Automation Anywhere, Blue Prism, WinAutomation, and UiPath were four we considered. We used Novigo Automation Framework Reports to test and evaluate each solution to see which one best suits our requirements. That's how we chose UiPath over the rest. It included deep-dive reports from Gartner, Forrester, Nelson Hall, and many other third-party analysts. These reports featured a highly detailed heat map as well as information about the cost-effectiveness of the deployment model, the development roadmap, and the maturity of the product.  So that helped us to easily compare UiPath to the others.

What other advice do I have?

I rate UiPath nine out of 10 because it's easy to develop, manage, and maintain. That's what sets it apart from Automation Anywhere, Blue Prism, or Power Automate. It's a simple drag-and-drop interface, which allows for low code automation development. And that makes it pretty much different from other options that we have. For example, developing basic automation can take few hours in UiPath versus a few days in Automation Anywhere. Implementation-wise, this is a pretty easy model when it comes to having a cloud orchestrator versus on-premise. Going on the cloud has reduced the burden of needing dedicated administrators to manage and maintain the platform. Minimal administration is required to manage and maintain Orchestrator in the cloud.

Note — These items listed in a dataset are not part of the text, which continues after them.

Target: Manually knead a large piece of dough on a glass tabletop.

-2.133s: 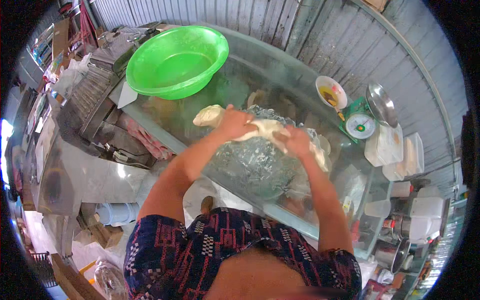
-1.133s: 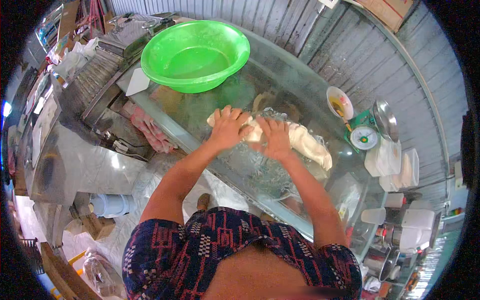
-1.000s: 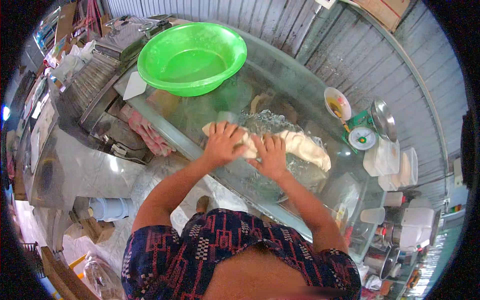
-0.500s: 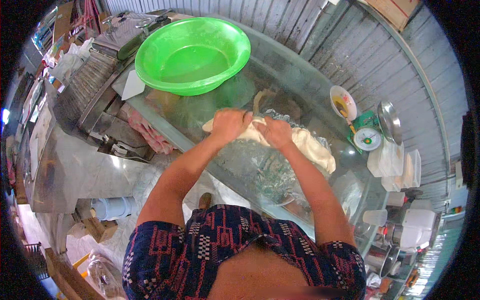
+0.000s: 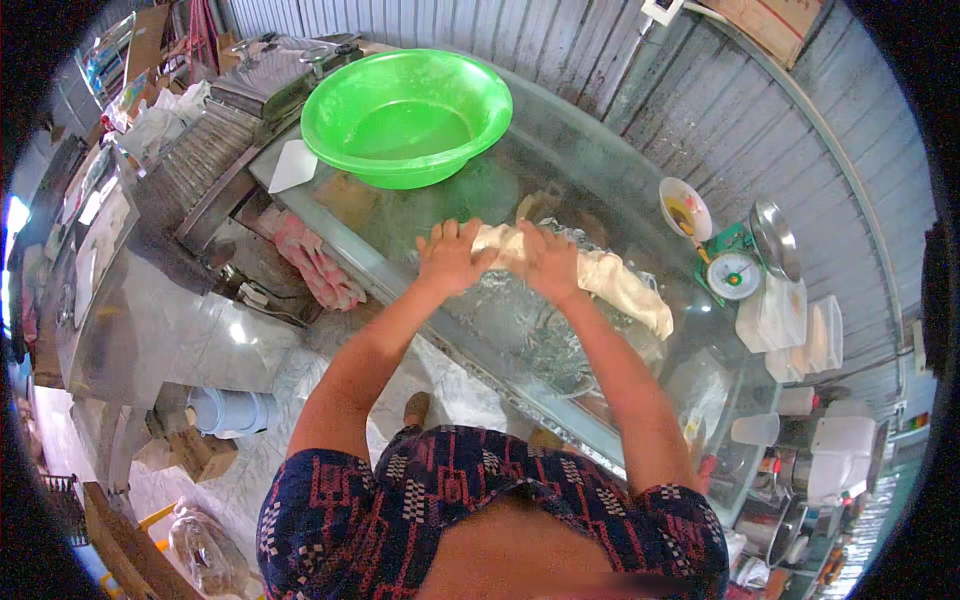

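A long pale roll of dough (image 5: 622, 287) lies across the glass-topped table (image 5: 470, 320), running from between my hands toward the right. My left hand (image 5: 449, 259) rests over the roll's left end, its fingers spread. Beside it, my right hand (image 5: 547, 262) lies on the middle of the dough with fingers stretched out and pointing away from me. A short stretch of dough shows between the two hands, while their palms hide the rest. Crumpled clear film and floury smears lie around the dough.
A large green basin (image 5: 408, 120) stands at the far left of the table, beside a white flat scraper (image 5: 293, 166). To the right are a bowl (image 5: 685, 208) with a brush or spoon, a green dial scale (image 5: 733, 272) and clear plastic containers (image 5: 771, 315). A reddish cloth (image 5: 318, 262) hangs left.
My fingers, curled round the dough before, are now stretched out flat on it. The dough lies straighter and smoother to the right. The view has shifted slightly.
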### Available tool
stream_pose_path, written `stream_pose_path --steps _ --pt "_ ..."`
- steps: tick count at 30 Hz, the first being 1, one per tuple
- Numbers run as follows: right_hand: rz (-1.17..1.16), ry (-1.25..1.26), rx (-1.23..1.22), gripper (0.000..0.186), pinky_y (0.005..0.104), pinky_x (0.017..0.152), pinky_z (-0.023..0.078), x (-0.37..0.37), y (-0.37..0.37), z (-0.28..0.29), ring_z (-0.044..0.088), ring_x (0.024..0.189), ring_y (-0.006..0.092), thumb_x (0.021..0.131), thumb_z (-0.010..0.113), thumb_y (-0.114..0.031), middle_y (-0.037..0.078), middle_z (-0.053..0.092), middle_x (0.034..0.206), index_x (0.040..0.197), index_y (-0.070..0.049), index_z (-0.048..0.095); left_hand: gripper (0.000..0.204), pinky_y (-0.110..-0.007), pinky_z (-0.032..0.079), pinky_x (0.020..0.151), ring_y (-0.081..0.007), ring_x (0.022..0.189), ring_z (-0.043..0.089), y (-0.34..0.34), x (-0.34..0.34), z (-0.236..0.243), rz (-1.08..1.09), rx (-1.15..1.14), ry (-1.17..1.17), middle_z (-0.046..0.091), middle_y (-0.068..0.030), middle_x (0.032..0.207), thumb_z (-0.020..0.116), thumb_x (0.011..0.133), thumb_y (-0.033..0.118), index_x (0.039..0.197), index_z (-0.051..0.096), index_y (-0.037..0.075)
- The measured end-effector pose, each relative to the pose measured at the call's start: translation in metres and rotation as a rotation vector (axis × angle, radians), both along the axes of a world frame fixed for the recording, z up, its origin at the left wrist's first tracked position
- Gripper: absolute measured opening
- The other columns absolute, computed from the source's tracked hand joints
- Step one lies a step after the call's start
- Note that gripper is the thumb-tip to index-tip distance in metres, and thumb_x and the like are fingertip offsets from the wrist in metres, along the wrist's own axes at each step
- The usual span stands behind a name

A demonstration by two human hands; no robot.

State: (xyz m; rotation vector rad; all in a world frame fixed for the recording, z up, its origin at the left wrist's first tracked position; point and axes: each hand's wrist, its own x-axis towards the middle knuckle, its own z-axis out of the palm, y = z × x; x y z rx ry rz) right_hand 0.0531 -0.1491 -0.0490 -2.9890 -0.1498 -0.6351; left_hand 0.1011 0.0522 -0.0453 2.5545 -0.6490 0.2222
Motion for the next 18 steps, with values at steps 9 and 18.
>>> stream_pose_path --steps 9,18 --pt "0.159 0.076 0.018 0.069 0.0472 0.077 0.047 -0.067 0.034 0.019 0.059 0.088 0.0344 0.071 0.076 -0.043 0.013 0.057 0.1 0.131 -0.019 0.049 0.06 -0.049 0.041 0.084 -0.0331 0.101 0.05 0.039 -0.057 -0.012 -0.174 -0.102 -0.334 0.048 -0.0142 0.115 0.067 0.078 0.039 0.131 0.051 0.015" --pt "-0.026 0.52 0.475 0.058 0.0447 0.082 0.049 0.002 0.001 0.03 0.064 0.097 0.0382 0.082 0.064 -0.054 0.02 0.067 0.104 0.115 -0.007 0.06 0.047 -0.048 0.049 0.077 -0.041 0.092 0.059 0.022 -0.015 -0.014 -0.169 -0.318 0.001 0.056 -0.0179 0.109 0.067 0.082 0.033 0.123 0.058 0.013"
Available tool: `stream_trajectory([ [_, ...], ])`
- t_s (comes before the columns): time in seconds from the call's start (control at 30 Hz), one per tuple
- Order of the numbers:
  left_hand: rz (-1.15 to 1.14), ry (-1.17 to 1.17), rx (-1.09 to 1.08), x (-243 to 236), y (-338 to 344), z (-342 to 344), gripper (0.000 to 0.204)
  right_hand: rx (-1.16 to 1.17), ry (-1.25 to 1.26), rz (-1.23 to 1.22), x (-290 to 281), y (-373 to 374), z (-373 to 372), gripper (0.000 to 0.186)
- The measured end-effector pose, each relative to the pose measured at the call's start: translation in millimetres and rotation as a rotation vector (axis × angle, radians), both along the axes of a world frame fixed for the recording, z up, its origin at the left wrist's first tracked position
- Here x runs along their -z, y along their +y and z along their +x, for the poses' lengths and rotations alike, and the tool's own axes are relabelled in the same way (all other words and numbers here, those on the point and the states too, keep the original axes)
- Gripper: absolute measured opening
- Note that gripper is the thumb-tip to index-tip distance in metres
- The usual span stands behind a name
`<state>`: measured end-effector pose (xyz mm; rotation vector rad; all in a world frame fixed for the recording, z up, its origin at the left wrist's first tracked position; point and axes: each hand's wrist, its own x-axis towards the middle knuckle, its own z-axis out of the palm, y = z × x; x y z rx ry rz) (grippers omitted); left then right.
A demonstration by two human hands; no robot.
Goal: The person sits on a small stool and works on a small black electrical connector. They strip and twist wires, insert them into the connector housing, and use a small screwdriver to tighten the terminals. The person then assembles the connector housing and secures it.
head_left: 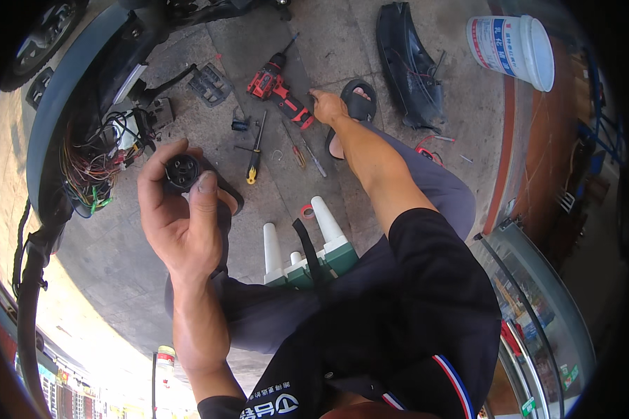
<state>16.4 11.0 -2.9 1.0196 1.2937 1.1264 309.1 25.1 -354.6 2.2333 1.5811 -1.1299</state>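
Raised at the left, my left hand (183, 220) is closed round a black round socket (182, 172) with several holes in its face, gripped between thumb and fingers. My right hand (330, 107) reaches forward past my knee with its fingers apart and nothing visible in it. It is nearest the handle end of a red and black cordless drill (279, 92), which lies on the paving, and a sandalled foot (358, 100). Nearer to me lie a yellow and black screwdriver (255, 155), two slimmer tools and a small black part (240, 121).
A vehicle frame (70, 126) with a bundle of loose wires (91, 164) and a pedal (210, 84) stands left. Farther right are a curved black fender-like piece (407, 70) and a white bucket (514, 49). A green and white stool (314, 258) and red tape roll (307, 211) are near my legs.
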Motion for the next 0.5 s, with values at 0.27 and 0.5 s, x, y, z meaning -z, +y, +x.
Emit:
stream_trajectory([
  [0.27, 0.106, 0.155, 0.081, 4.0, 1.7, -2.0, 0.036, -0.195, 0.073, 0.052, -104.3, 57.8, 24.6, 0.034],
  [0.5, 0.209, 0.131, 0.152, -1.0, -4.3, 7.3, 0.037, -0.047, 0.962, 0.450, -343.8, 52.3, -52.5, 0.021],
])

So that's the fastest way to onboard UiPath. But there is a lot of groundwork on the governance piece. So before even investing in UiPath or any other RPA platform, you need a solid governance framework and a foundation that will help you do the correct automation at the right time. Versus just doing anything using the tool. The tool is designed to do all types of automation but they need to be beneficial for the organization with good ROI and value realization.

Which deployment model are you using for this solution?

Hybrid Cloud

If public cloud, private cloud, or hybrid cloud, which cloud provider do you use?

Disclosure: My company does not have a business relationship with this vendor other than being a customer.